We were able to follow along when we said the Credo and the Pater Noster. The Liturgy of the Eurcharist was beautiful. I kept looking at J and W out of the corner of my eye to see how they were doing. J looked engrossed, W was pretty good but he was doing his little ADHD quirky tics and I had to signal to him a couple times. He does these weird movements with his hands. It's just pent up restlessness, but it looks slightly schizo so I'm trying to get him to be more self-aware about it.



Right before communion J whispered to me "Do we say Amen when we receive?" I said yes but then immediately thought maybe that wasn't right, so I whispered back, "Just watch and see what the people in front of us do!"
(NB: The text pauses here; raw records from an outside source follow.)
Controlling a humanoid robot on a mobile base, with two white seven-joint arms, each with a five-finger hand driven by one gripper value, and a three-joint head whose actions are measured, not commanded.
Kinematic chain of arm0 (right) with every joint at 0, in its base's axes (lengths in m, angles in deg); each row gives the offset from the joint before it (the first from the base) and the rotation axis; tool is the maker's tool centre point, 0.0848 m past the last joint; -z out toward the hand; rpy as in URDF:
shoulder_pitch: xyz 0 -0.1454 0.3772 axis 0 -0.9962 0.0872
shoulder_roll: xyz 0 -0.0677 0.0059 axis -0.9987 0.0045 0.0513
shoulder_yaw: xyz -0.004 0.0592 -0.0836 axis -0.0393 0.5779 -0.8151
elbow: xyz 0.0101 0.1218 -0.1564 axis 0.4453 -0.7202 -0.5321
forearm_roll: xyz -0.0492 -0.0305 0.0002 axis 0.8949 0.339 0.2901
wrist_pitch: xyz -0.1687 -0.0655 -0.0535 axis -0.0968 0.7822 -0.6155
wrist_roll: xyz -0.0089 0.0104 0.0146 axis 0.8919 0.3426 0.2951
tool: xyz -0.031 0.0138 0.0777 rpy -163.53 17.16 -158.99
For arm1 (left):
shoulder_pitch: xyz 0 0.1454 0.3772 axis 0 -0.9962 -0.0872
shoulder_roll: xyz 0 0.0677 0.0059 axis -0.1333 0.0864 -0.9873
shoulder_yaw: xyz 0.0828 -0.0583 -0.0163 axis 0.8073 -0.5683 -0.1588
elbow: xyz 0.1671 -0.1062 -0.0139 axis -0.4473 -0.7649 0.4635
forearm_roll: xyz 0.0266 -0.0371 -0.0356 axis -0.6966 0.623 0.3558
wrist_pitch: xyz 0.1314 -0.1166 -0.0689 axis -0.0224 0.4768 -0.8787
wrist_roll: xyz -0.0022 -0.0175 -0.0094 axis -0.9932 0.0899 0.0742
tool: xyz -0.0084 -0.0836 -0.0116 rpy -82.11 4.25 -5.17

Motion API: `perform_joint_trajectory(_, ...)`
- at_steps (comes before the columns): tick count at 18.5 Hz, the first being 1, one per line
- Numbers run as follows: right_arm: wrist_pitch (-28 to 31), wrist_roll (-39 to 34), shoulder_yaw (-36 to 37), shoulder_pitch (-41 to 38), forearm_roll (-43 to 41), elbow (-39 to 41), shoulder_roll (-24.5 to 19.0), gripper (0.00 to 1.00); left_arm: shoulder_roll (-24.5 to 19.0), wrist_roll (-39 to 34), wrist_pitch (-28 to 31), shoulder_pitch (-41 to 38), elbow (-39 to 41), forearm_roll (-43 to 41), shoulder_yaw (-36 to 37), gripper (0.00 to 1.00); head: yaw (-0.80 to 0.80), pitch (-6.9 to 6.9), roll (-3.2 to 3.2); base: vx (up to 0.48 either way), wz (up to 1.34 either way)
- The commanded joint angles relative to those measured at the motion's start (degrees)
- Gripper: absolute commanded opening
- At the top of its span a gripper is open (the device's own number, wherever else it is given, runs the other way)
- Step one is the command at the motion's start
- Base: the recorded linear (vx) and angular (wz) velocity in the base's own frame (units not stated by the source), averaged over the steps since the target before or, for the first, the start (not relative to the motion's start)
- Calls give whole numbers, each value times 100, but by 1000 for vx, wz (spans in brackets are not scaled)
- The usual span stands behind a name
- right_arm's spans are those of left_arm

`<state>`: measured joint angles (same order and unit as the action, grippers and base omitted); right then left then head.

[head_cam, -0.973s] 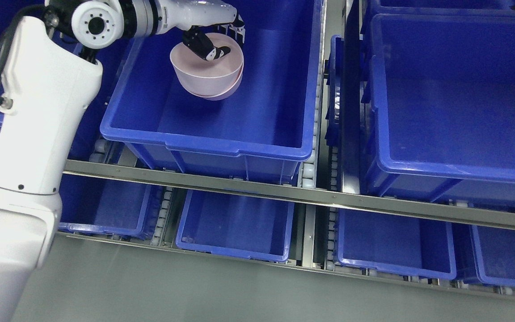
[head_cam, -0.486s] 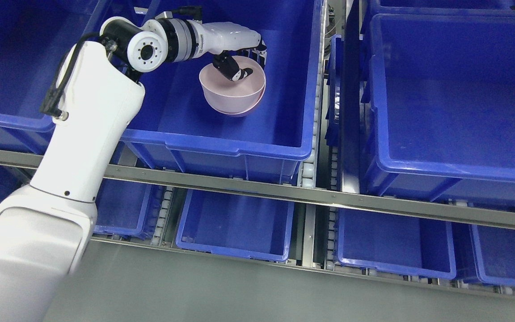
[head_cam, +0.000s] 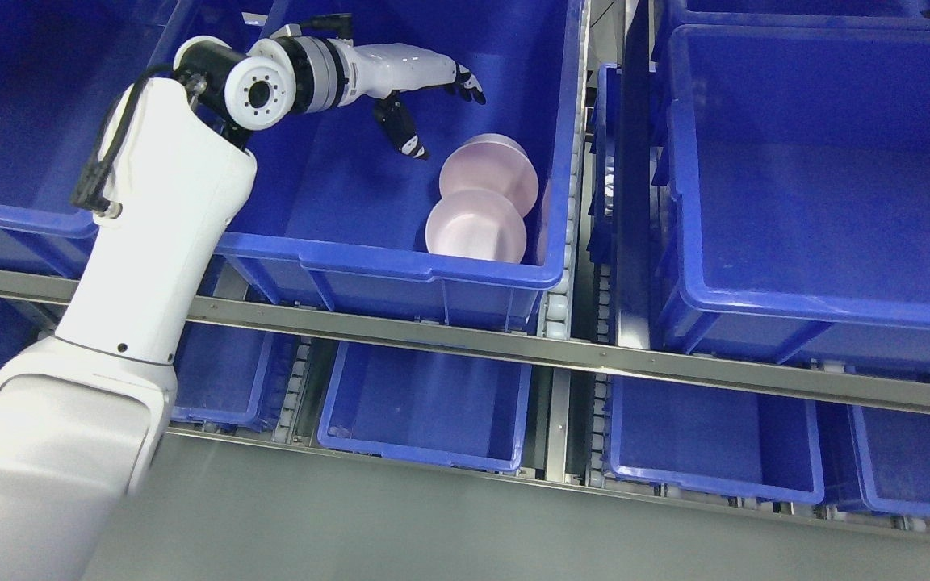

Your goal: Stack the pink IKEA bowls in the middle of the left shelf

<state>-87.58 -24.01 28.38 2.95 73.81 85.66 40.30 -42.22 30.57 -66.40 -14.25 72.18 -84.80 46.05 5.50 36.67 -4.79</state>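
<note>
The left hand (head_cam: 421,89) hangs over the bin (head_cam: 400,266) on the middle shelf, fingers spread, thumb pointing down — it holds nothing. Two pink bowls (head_cam: 477,226) sit in the bin's near right corner, touching, one overlapping the other — not nested. The near one shows its hollow.
</note>
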Motion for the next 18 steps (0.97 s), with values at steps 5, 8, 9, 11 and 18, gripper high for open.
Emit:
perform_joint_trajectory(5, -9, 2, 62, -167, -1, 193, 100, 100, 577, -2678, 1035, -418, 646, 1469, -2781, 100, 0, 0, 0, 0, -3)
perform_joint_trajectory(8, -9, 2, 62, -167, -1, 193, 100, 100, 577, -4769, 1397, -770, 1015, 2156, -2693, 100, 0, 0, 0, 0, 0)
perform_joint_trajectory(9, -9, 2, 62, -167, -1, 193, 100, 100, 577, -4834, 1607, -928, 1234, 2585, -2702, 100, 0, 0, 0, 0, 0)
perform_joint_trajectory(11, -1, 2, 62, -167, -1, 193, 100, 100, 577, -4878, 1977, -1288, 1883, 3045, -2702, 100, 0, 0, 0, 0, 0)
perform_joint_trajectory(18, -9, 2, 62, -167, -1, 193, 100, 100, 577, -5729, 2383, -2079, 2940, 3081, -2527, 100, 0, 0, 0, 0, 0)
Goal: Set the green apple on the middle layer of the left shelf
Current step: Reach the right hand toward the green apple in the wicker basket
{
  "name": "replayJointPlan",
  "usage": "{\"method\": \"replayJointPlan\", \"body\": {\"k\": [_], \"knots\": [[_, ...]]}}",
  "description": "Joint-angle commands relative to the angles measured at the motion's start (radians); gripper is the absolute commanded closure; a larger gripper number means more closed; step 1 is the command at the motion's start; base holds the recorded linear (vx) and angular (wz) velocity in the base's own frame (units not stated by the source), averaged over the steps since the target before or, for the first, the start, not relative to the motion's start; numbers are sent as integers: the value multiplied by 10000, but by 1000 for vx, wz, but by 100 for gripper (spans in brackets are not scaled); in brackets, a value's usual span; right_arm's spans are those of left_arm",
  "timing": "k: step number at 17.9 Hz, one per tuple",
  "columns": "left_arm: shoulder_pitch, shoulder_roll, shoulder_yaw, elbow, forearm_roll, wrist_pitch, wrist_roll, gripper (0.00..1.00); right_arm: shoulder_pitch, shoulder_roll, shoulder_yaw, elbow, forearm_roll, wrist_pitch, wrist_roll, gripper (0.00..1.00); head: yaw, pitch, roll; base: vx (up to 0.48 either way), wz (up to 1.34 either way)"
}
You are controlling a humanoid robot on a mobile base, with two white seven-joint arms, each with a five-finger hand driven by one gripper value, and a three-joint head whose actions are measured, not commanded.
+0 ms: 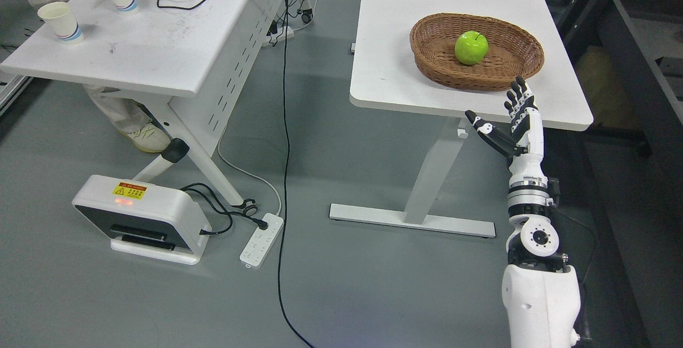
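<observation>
A green apple (471, 47) lies in a brown wicker basket (509, 68) on the white table (405, 33) at the right. My right hand (499, 116) is raised at the table's near edge, just below and in front of the basket. Its fingers (518, 97) are spread, the thumb stands out to the left, and it holds nothing. The hand is apart from the apple. My left arm does not show. No shelf layer is clearly in view.
A second white table (144, 49) at the left carries two paper cups (60, 21) and cables. A person's leg and shoe (147, 137) stand under it. On the floor are a white device (141, 220), a power strip (261, 239) and a long black cable (284, 166). Dark racking (640, 60) lines the right side.
</observation>
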Motion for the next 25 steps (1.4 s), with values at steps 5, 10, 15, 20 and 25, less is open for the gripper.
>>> {"method": "replayJointPlan", "body": {"k": [5, 10, 15, 20, 25], "knots": [[0, 175, -1, 0, 0, -2, 7, 0, -2, -175, -63, 15, -65, 10, 6, 0, 0, 0, 0, 0, 0], [0, 175, -1, 0, 0, -2, -8, 0, -48, -175, -248, 46, -65, 11, -101, 0, 0, 0, 0, 0, 0], [0, 175, -1, 0, 0, -2, 7, 0, -170, -175, -202, 30, 2421, -5, -269, 2, 0, 0, 0, 0, 0], [0, 175, -1, 0, 0, -2, 7, 0, -646, -1087, -94, -46, 8403, 869, -440, 4, 0, 0, 0, 8, -23], [0, 175, -1, 0, 0, -2, -8, 0, -677, -1565, -95, -506, 8265, 473, -393, 0, 0, 0, 0, 51, -76]]}}
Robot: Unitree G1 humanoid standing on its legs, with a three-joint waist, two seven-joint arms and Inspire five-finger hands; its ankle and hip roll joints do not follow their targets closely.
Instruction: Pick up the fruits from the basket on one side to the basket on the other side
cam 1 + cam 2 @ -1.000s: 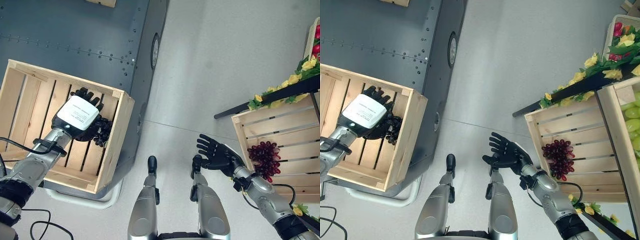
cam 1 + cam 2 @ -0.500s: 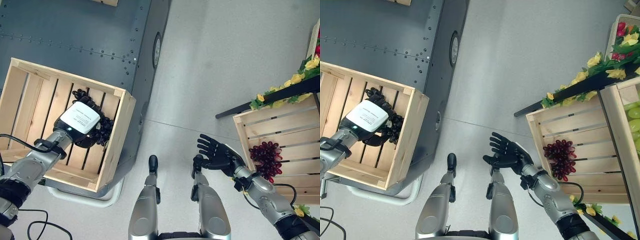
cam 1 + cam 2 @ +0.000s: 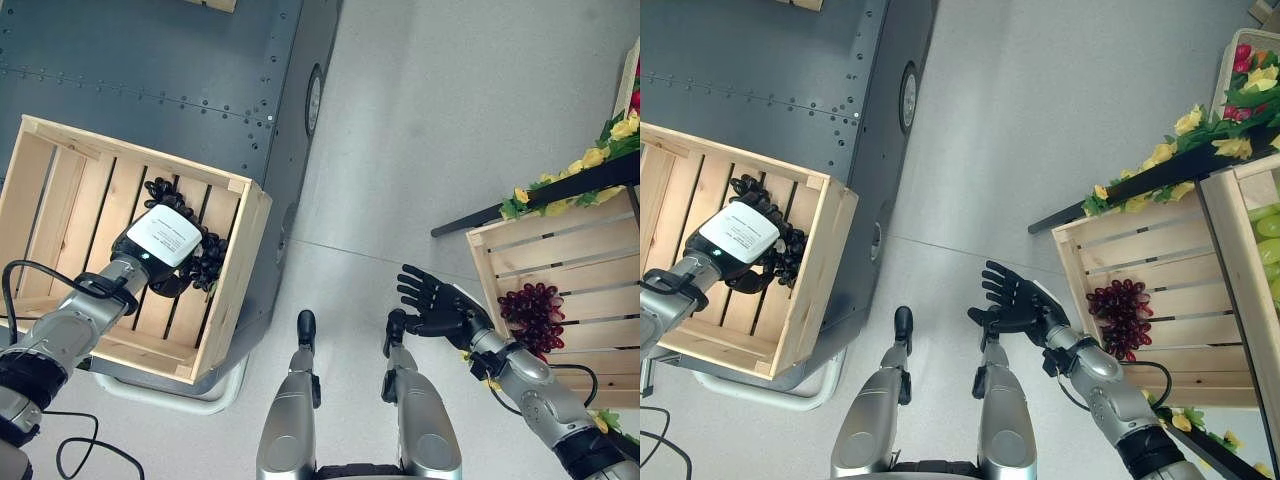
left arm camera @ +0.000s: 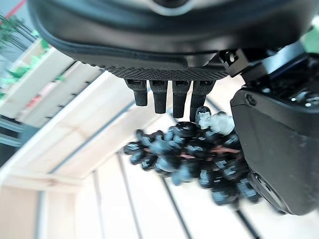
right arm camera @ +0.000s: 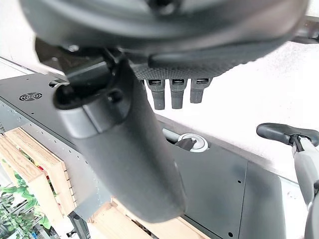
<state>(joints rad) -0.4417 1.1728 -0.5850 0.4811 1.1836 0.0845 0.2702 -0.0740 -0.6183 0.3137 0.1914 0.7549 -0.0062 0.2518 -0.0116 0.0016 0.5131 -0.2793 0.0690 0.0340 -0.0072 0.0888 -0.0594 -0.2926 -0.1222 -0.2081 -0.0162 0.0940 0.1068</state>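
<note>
Head views: bright, even light from overhead. Pale floor is flat-lit with no hard shadows. Dark platform carries a dull sheen. White label on the left hand is near blown out. Left crate is well lit inside, with a thin shade along its right wall. Red grapes show small glints. Left wrist view: hand bulk is near black against washed-out wood, and the dark grapes have glossy highlights. Right wrist view: right hand is dark and the floor behind it is overexposed white.
</note>
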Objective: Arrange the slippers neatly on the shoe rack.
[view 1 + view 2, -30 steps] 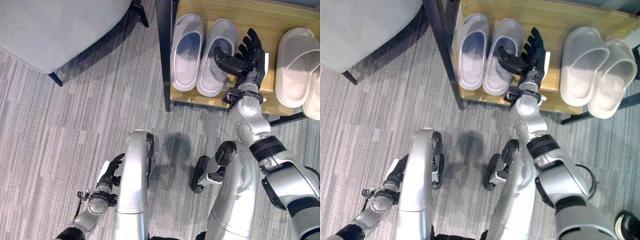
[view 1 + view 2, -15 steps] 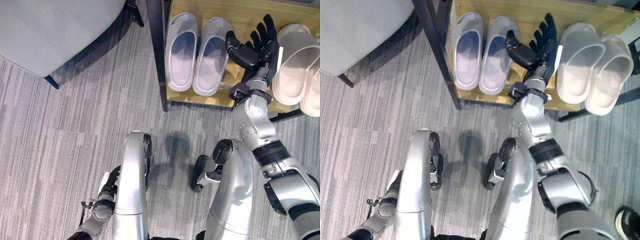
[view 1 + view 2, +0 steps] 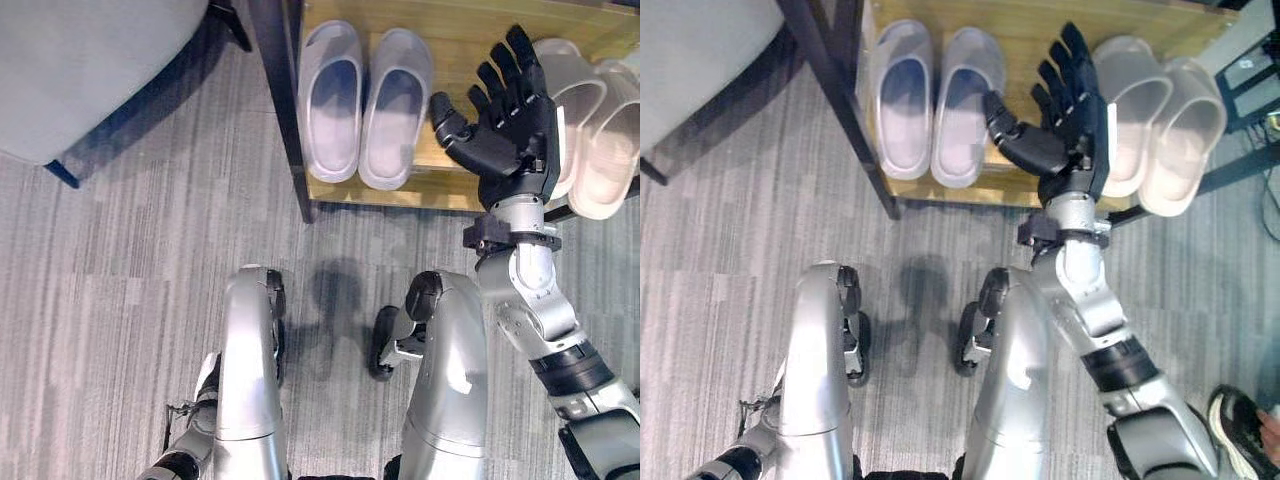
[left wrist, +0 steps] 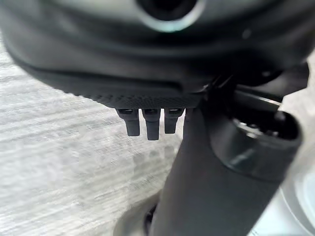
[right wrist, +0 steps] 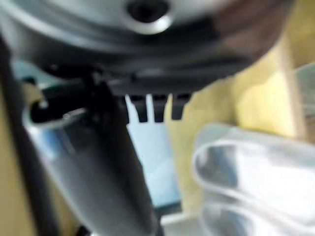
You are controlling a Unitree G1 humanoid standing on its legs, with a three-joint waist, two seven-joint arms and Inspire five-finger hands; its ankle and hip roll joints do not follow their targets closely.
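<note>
A grey striped carpet floor (image 3: 120, 290) spreads under everything. At its far left stands a pale grey upholstered chair on dark legs (image 3: 80, 70). Beside that is the wooden shoe rack with a black metal frame (image 3: 460, 40), its shelf running left to right across the far side of the scene.

Two pairs of slippers lie on that shelf. The pale lilac-grey pair of slide slippers (image 3: 365, 100) sits at the shelf's left end, close to the black post, the two touching side by side. Their long axes run near to far, with the heels at the shelf's near edge. The cream-white pair of slide slippers (image 3: 590, 130) sits toward the right end, also side by side and lying near to far, tilted slightly so the far ends lean left.

The right hand (image 3: 508, 125) is raised above the gap between the two pairs, fingers (image 3: 520, 60) spread straight and thumb out, holding nothing; it overlaps the cream pair's left slipper.

The left hand (image 3: 207, 385) hangs low by the floor, and I cannot tell how its fingers sit.
</note>
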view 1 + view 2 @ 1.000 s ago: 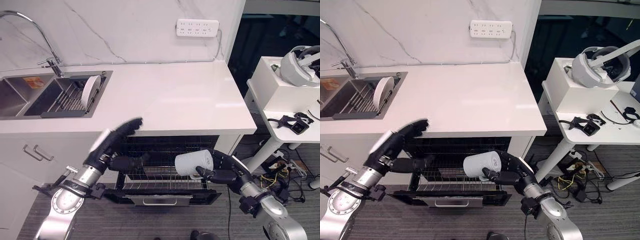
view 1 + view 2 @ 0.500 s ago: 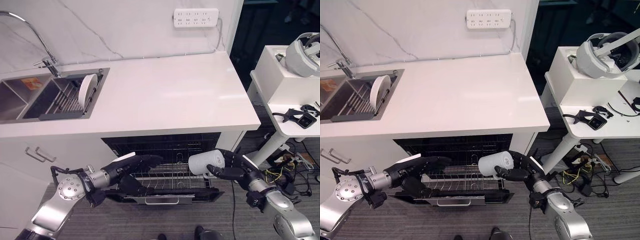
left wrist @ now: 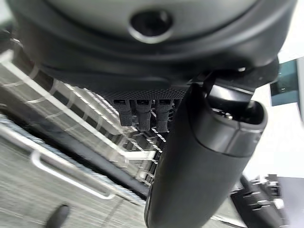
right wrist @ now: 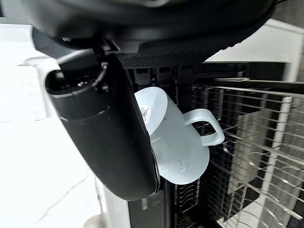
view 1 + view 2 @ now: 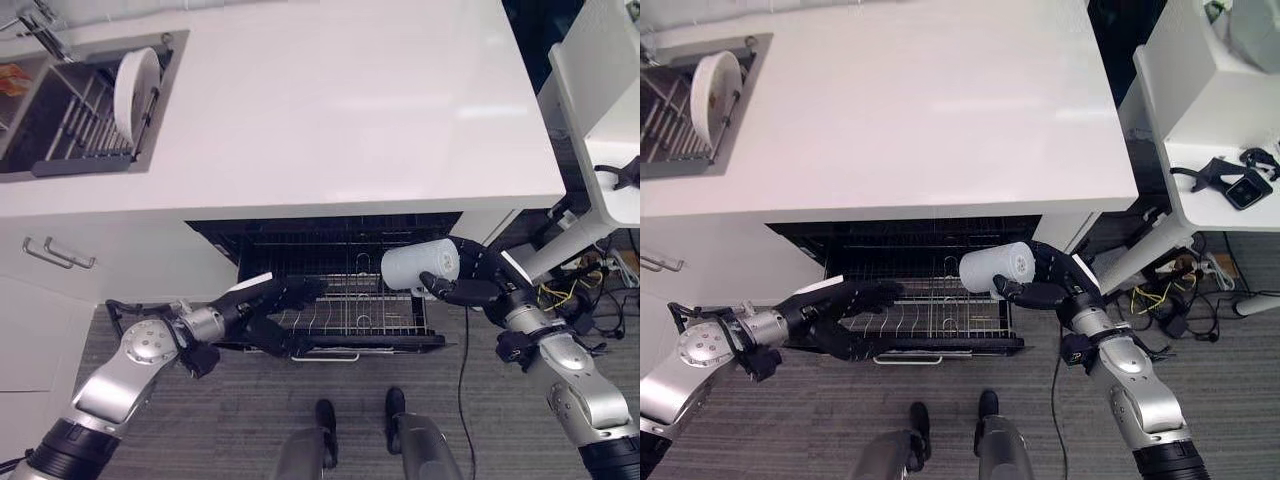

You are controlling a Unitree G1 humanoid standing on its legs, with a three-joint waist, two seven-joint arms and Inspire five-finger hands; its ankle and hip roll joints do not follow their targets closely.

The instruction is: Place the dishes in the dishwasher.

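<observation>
A white mug (image 5: 420, 265) lies on its side in my right hand (image 5: 472, 290), which is shut on it, with the handle (image 4: 209, 128) pointing away from the palm. The mug hangs over the right end of the pulled-out dishwasher rack (image 5: 375, 318), just below the counter edge. My left hand (image 5: 262, 304) reaches in low at the rack's front left corner, fingers stretched out over the wires and nothing in it. A white plate (image 5: 135, 80) stands upright in the sink's drying rack (image 5: 70, 130) at the back left.
The white counter (image 5: 340, 110) overhangs the open dishwasher. Cabinet handles (image 5: 55, 255) sit left of the dishwasher. A white side table (image 5: 1210, 140) with black gear stands at the right, cables on the floor beneath it.
The camera has tipped downward. My left hand dropped from the counter edge to the rack's front left corner. The right hand still holds the mug over the rack's right end.
</observation>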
We went up and at our turn knelt at the altar. The priest came by (he looked to be a visiting African priest) and said something in Latin while forming a little cross in the air with the Host. You don't say Amen and of course you receive on the tongue.



After Mass was over the organist launched into this incredible piece of music. I almost laughed at first because it sounded the the soundtrack to a really gothic monster movie to me! I guess I am so unsophisticated about real organ music than I can only associate it with how it has been parodied.



W loved the organ music and clapped when it was done which embarrassed me greatly as no one else did! We left the church with red faces. But the first words out of J's mouth were: "That was awesome! Can we go to Mass here again?" That is saying something because the Mass was one and half hours long and it was now 9 o'clock. How many 13 year old boys have that reaction! W also gave the Mass two thumbs up! He loved all the gorgeous music. He announced that now he was pumped to try to learn Latin again.



I was so busy taking in everything and in awe of all the splendor that I didn't really pray the way I usually do in church. I guess my awe and appreciation were a kind of prayer!

I know the Tridentine Mass we attended was a 'high' Mass. I know that particular pastor is very into music and always has a paid choir somehow at his parish (his own money????). I wonder what a low Tridentine Mass is like? Just chanting and spoken perhaps?

It was a lovely experience and I now am in complete sympathy with those who prefer the Tridentine over the Novus Ordo in the venacular!